Give again, exactly as written, each line of the material below starting at the line that contains "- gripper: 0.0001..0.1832" and ending at the line that contains "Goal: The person". Both ends count, and no other line does.
======== Data for processing ========
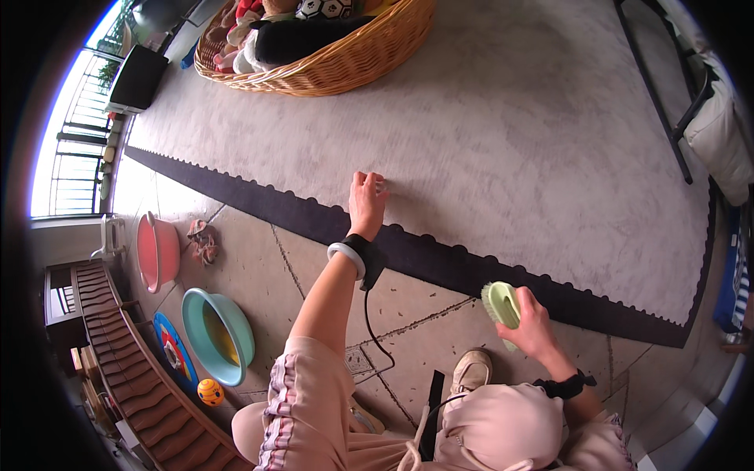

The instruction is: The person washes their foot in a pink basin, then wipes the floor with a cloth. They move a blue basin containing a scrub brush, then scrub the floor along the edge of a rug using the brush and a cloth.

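Note:
My left hand reaches over the grey rug, just above its dark scalloped border; its fingers are curled, and whether something small lies between them cannot be told. A black band and a pale bangle circle that wrist, and a thin cable hangs from it. In my right hand is a light green scrubbing brush with pale bristles turned to the left, held over the rug's border and the tiled floor.
A wicker basket of soft toys stands on the rug. At left are a pink basin, a teal basin, a crumpled cloth, an orange ball and a brown slatted bench. A black metal frame stands right.

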Tool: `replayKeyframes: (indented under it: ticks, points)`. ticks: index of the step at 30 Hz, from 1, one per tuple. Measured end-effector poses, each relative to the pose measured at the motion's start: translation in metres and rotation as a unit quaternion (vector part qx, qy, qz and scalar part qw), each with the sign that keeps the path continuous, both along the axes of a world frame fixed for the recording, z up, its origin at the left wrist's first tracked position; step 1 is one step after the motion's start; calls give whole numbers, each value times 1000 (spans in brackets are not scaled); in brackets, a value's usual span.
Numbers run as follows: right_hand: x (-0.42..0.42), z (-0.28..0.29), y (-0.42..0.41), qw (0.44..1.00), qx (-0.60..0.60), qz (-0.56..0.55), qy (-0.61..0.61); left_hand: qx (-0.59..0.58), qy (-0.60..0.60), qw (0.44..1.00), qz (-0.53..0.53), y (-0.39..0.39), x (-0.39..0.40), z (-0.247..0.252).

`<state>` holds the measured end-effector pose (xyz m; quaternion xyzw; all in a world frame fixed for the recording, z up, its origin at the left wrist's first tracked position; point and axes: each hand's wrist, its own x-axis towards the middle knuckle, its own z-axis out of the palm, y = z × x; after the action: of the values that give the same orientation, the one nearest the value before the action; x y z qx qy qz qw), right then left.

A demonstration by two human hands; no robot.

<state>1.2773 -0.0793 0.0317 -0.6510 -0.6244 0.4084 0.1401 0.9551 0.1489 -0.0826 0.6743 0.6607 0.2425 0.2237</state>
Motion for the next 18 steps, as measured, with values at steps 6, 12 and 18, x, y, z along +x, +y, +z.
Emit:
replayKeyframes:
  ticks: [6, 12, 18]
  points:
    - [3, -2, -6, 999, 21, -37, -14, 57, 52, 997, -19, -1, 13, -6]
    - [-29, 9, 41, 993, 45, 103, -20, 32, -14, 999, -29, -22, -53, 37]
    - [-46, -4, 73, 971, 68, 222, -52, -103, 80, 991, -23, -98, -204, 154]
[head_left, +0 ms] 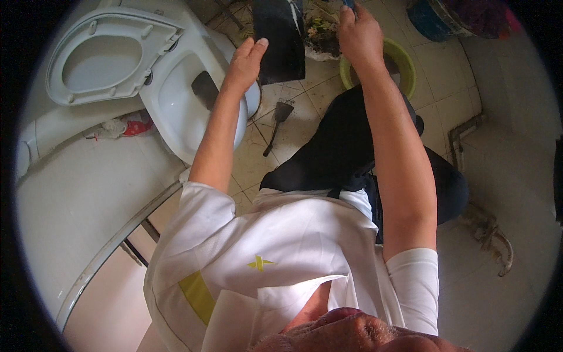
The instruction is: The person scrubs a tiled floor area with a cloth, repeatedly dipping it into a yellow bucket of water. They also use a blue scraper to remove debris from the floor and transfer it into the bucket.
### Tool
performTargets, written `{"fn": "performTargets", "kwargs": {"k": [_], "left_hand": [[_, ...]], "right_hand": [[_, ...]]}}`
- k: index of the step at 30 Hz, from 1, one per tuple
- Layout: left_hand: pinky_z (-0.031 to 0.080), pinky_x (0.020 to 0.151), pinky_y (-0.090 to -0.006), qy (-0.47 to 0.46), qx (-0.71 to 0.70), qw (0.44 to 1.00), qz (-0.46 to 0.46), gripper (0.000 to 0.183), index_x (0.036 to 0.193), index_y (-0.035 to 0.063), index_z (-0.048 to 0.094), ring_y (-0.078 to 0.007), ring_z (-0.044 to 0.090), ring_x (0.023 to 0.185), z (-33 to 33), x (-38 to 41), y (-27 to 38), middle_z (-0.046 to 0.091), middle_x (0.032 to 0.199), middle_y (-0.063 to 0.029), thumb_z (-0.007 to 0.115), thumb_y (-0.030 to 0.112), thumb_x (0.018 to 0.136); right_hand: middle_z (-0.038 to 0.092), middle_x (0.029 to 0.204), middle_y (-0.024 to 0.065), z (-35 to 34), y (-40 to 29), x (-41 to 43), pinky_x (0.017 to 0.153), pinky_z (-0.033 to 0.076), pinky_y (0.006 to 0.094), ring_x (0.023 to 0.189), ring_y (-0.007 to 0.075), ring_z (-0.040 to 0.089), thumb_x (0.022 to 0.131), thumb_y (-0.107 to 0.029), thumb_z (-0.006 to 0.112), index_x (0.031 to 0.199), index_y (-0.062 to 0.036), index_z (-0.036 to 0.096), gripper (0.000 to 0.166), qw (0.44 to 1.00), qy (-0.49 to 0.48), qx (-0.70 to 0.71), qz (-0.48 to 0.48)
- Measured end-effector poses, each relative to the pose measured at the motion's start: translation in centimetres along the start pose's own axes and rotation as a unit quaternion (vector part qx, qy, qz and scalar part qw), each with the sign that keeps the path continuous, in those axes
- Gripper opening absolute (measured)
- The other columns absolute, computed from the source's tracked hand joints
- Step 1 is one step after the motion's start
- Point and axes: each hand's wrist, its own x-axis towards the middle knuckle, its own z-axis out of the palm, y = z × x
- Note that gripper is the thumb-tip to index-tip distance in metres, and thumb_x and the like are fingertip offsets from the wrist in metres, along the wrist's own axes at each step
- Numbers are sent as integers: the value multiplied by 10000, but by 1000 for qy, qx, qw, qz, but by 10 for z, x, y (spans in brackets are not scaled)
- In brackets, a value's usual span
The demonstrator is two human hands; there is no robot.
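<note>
My left hand (246,66) is at the left edge of a glossy black flat panel (281,57), its thumb on the edge and its other fingers partly hidden. The panel's far end runs out of the top of the view. At the top edge, my right hand (361,37) is closed around a blue handle (349,3), mostly cut off by the frame. Between the hands, a heap of dark, wet-looking debris with yellow-green bits (323,31) lies on the tiled floor (248,145). Beneath my right forearm stands a yellow-green basin (411,72), partly covered by my arm and knee.
A white toilet (176,101) with its seat (99,24) raised stands at left. A small dark scraper-like tool (281,113) lies on the tiles. A blue bucket (426,24) with purple material is at upper right. A pipe (462,132) runs along the right wall.
</note>
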Motion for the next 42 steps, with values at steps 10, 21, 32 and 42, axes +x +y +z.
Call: {"fn": "performTargets", "kwargs": {"k": [10,21,32,42], "left_hand": [[415,715,-295,56,-180,981,-52,363,861,48,563,-116,463,782,2,29,-16,535,841,29,588,363,1040],[426,723,-346,108,-24,994,17,337,861,7,548,-145,474,781,7,38,1,554,811,-32,563,289,1045],[452,876,-377,38,1,999,-32,431,1096,-21,636,-231,576,972,20,30,-4,653,1032,-150,551,398,1042],[235,1225,-389,65,-96,981,-158,858,1542,-105,303,-338,288,1517,15,9,18,293,1629,-259,551,527,1017]], "right_hand": [[690,1172,222,14,74,14,823,560,601,1091,439,658,1047,-493,511,1404,-99,592,537,991,-111,-14,-70],[734,1003,215,4,20,-35,843,573,511,965,393,716,1002,-415,576,1370,-101,602,484,949,-169,-219,-152],[677,1003,300,3,-22,-17,819,511,538,941,469,657,1001,-230,555,1232,4,635,339,999,-3,-48,-25],[712,1003,246,10,11,-13,793,540,562,891,456,680,1055,-345,505,1347,-13,576,447,997,-40,-20,-67]]}}
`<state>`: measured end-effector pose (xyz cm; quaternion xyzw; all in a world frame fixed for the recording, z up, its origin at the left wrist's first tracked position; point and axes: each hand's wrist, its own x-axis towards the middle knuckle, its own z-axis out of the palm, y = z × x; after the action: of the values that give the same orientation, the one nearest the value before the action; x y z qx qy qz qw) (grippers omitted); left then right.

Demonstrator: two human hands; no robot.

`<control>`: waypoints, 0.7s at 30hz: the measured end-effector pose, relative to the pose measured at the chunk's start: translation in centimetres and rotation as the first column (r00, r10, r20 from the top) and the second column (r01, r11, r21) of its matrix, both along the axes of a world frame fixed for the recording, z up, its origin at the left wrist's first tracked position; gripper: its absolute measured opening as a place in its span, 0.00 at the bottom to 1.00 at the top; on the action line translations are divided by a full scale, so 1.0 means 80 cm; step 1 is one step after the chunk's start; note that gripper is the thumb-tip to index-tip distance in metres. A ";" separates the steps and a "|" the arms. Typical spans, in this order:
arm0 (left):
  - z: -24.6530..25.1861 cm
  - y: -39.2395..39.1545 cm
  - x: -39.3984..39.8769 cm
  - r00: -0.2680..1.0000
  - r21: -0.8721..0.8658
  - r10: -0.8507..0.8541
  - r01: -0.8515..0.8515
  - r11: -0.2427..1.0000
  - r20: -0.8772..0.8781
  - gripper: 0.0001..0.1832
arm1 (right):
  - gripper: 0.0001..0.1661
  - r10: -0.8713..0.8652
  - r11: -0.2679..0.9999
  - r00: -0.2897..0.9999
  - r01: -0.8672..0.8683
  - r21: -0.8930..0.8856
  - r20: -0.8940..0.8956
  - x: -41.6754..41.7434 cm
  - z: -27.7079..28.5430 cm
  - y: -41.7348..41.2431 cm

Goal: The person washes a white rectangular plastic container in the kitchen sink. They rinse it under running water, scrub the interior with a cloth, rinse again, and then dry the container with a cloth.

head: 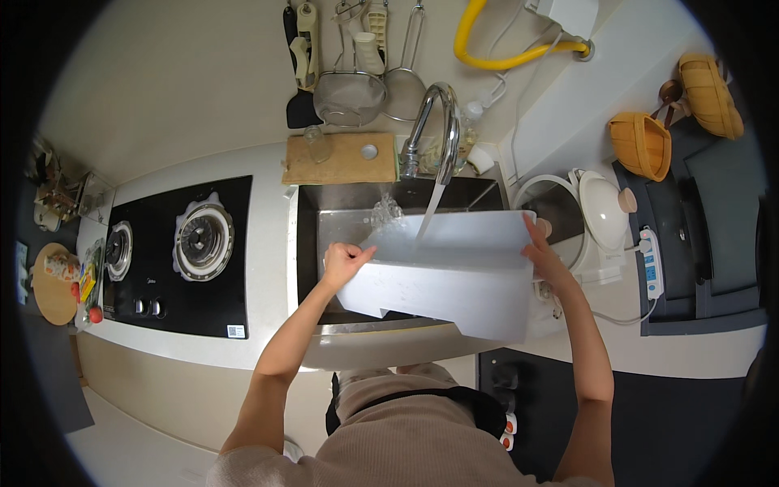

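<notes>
A white plastic bin (438, 292) is held tilted over the stainless steel sink (341, 222). Water runs from the chrome gooseneck faucet (451, 134) into the bin, and some splashes out beyond its left end. My left hand (344, 263) grips the bin's left end, thumb over the rim. At the opposite end, my right hand (544, 255) holds the bin's edge, its fingers partly hidden behind the wall.
Left of the sink is a black gas hob (182, 255). Behind it, a wooden board (341, 159) carries a glass jar (316, 143). A white lidded cooker (599, 213) stands right, near a power strip (651, 263). Strainers (350, 97) hang on the wall.
</notes>
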<state>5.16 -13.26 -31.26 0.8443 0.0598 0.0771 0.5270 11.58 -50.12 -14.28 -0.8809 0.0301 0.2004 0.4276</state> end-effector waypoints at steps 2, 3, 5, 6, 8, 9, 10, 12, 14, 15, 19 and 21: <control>-0.031 0.011 0.017 0.997 -0.110 -0.052 0.046 0.993 -0.050 0.27 | 0.23 0.174 0.985 0.968 -0.174 -0.020 0.179 -0.002 0.013 0.006; -0.050 0.015 0.024 0.994 -0.167 -0.080 0.067 0.984 -0.072 0.27 | 0.20 0.260 0.965 0.929 -0.258 -0.045 0.265 -0.002 0.024 0.011; -0.075 0.021 0.030 0.995 -0.327 -0.102 0.100 0.940 0.011 0.26 | 0.16 0.338 0.941 0.850 -0.297 -0.162 0.404 -0.005 0.042 0.035; -0.077 0.020 0.036 0.991 -0.410 -0.119 0.136 0.902 0.066 0.25 | 0.16 0.357 0.932 0.842 -0.288 -0.222 0.405 -0.006 0.050 0.041; -0.082 0.018 0.037 0.990 -0.490 -0.128 0.138 0.861 0.056 0.23 | 0.16 0.393 0.909 0.790 -0.257 -0.327 0.471 -0.007 0.052 0.050; -0.064 0.007 0.035 0.990 -0.496 -0.143 0.120 0.860 -0.009 0.21 | 0.17 0.400 0.900 0.748 -0.214 -0.379 0.529 -0.010 0.048 0.047; -0.053 0.004 0.033 0.987 -0.496 -0.146 0.091 0.864 -0.073 0.20 | 0.17 0.418 0.889 0.695 -0.179 -0.422 0.585 -0.011 0.047 0.048; -0.067 0.005 0.035 0.988 -0.497 -0.145 0.103 0.862 -0.047 0.20 | 0.17 0.424 0.902 0.708 -0.272 -0.336 0.564 -0.007 0.051 0.048; -0.086 0.009 0.037 0.992 -0.520 -0.127 0.095 0.849 -0.025 0.19 | 0.16 0.493 0.870 0.690 -0.396 -0.293 0.531 0.002 0.057 0.050; -0.091 0.010 0.039 0.993 -0.541 -0.113 0.086 0.837 -0.017 0.19 | 0.15 0.552 0.833 0.662 -0.470 -0.292 0.508 0.009 0.060 0.050; -0.106 0.008 0.047 0.996 -0.615 -0.058 0.001 0.789 -0.073 0.17 | 0.14 0.651 0.758 0.670 -0.600 -0.256 0.358 0.005 0.091 0.085; -0.129 0.009 0.054 0.994 -0.619 -0.075 0.012 0.785 -0.075 0.17 | 0.11 0.700 0.714 0.641 -0.638 -0.289 0.315 0.002 0.094 0.100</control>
<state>9.52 -12.52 -41.56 0.6294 0.0874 0.0004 0.7722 11.71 -42.15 -6.76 -0.8799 -0.3720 0.1559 0.2511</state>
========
*Answer to this problem*.
  - gripper: 0.0001..0.1832
arm1 (right):
  - gripper: 0.0001..0.1661
  - r10: -0.8713..0.8652
  - r11: -0.2679..0.9999
  - r00: -0.2897..0.9999
  - r01: -0.8672..0.8683
  - r21: -0.8930..0.8856
  - r20: -0.8940..0.8956
  - x: -41.6754..41.7434 cm
  - z: -27.7079..28.5430 cm
  - y: -41.7348..41.2431 cm

Goal: The person washes a white rectangular plastic container in the kitchen sink. They rinse it under running water, scrub the interior with a cloth, rinse again, and then dry the container with a cloth.

No further answer will be given.